Saturday, November 15, 2008

what really matters

I got a call from work around 8 this evening telling me to come in to work, there had been a shooting in Spring Terrace.
I was pissed. I had just gotten off from work about two hours earlier and was in another county a good hour away from the scene. I wondered why no one else, no one closer, could take it. But I turned around and headed back to the city.
The neighborhood was off of the main highway and I knew it was the right place when I saw cars lining the street and clusters of people illuminated in my headlights.
I grabbed my notebook and a pen, stuffed my keys in my pocket, and approached the first person I saw. It was a man, fairly big, probably in his 50s.
I brusquely asked what had taken place, that I heard there had been a shooting.
The man stood there for a moment, stepped so close to me, the darkness couldn't hide his face anymore.So close I felt slightly uncomfortable.
My son. he said, his blue eyes flat, empty.
It's my son. He shot hisself.
He shot hisself. He repeated.
Him and his wife just recently separated and he killed himself.

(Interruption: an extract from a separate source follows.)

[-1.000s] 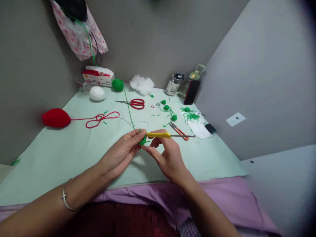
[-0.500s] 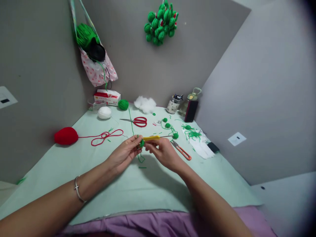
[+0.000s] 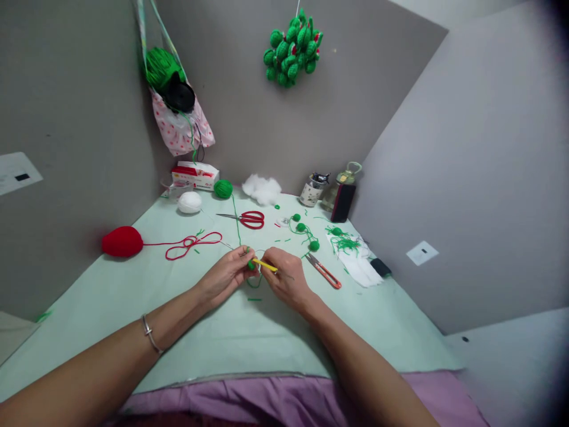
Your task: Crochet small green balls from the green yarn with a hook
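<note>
My left hand (image 3: pixel 227 271) pinches a small green crocheted piece (image 3: pixel 251 264) near the middle of the table. Closed around a crochet hook with a yellow handle (image 3: pixel 267 265) is my right hand (image 3: pixel 287 276), just to the right. The hook's near end touches the green piece, and its handle slants down to the right. A green strand (image 3: pixel 237 219) runs from the piece back to a green yarn ball (image 3: pixel 223 189). A loop of green yarn hangs below my fingers.
Red-handled scissors (image 3: pixel 252 220) lie beyond my hands, orange snips (image 3: pixel 324 271) to the right. A red yarn ball (image 3: pixel 122 241) sits left, a white one (image 3: pixel 189 202) behind it. White stuffing (image 3: pixel 262 189), a jar (image 3: pixel 312 191) and a phone (image 3: pixel 344 202) stand at the back.
The yellow hook has turned from nearly level to slanting down to the right. My right hand has rolled over and moved slightly left and down. The camera view has shifted a little.
</note>
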`<state>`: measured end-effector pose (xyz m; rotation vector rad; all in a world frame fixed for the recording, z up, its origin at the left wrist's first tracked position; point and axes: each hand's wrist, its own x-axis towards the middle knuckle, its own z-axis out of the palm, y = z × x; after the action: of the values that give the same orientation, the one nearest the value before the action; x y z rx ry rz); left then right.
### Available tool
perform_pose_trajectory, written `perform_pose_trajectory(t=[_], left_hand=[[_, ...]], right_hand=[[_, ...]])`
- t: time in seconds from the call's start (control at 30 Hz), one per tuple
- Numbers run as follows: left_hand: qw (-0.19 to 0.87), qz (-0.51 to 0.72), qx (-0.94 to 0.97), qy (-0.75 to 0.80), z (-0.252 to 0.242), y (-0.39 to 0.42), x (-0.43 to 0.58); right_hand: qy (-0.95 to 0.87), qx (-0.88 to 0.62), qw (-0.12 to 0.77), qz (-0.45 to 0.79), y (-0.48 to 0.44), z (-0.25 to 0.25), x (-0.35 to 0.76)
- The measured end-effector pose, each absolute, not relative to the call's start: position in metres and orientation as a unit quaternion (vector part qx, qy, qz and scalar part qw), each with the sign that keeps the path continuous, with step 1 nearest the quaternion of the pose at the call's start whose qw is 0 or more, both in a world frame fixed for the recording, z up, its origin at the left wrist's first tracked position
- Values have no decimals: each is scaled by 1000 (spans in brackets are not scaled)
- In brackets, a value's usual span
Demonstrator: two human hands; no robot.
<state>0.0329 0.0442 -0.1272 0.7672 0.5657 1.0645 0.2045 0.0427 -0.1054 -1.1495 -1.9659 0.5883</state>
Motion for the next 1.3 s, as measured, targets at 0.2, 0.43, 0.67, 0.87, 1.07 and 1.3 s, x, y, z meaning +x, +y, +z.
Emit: perform_pose_trajectory(t=[0.2,0.43,0.67,0.87,1.07,1.3], left_hand=[[746,491,363,267,-129,40,23],[719,494,388,297,-129,46,25],[696,504,411,304,-125,44,25],[682,497,424,328,-126,44,27],[642,486,478,351,-127,45,29],[540,471,569,403,-133,42,32]], right_hand=[[-724,-469,418,283,49,-110,205],[-622,-439,450,467,66,-120,205],[-543,-410,458,572,62,-121,199],[-513,-397,468,600,61,-120,199],[-528,-374,448,617,59,-117,199],[-622,-402,395,544,55,-124,195]])
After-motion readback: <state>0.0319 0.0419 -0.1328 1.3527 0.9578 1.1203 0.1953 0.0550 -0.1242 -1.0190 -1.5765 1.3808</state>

I felt all my annoyance melt away and an embarassment that I was out here, trying to get details from him for a news story, when his whole world had just come crashing down.
I'm sorry. I told him. And then I walked away.
We don't report on suicides so after attempting to find a police officer to confirm that it was a suicide, I left. Walking past huddled groups of people in the dark, the only sounds soft voices and weeping.
It was a bit of a reality check; just let go of the little things.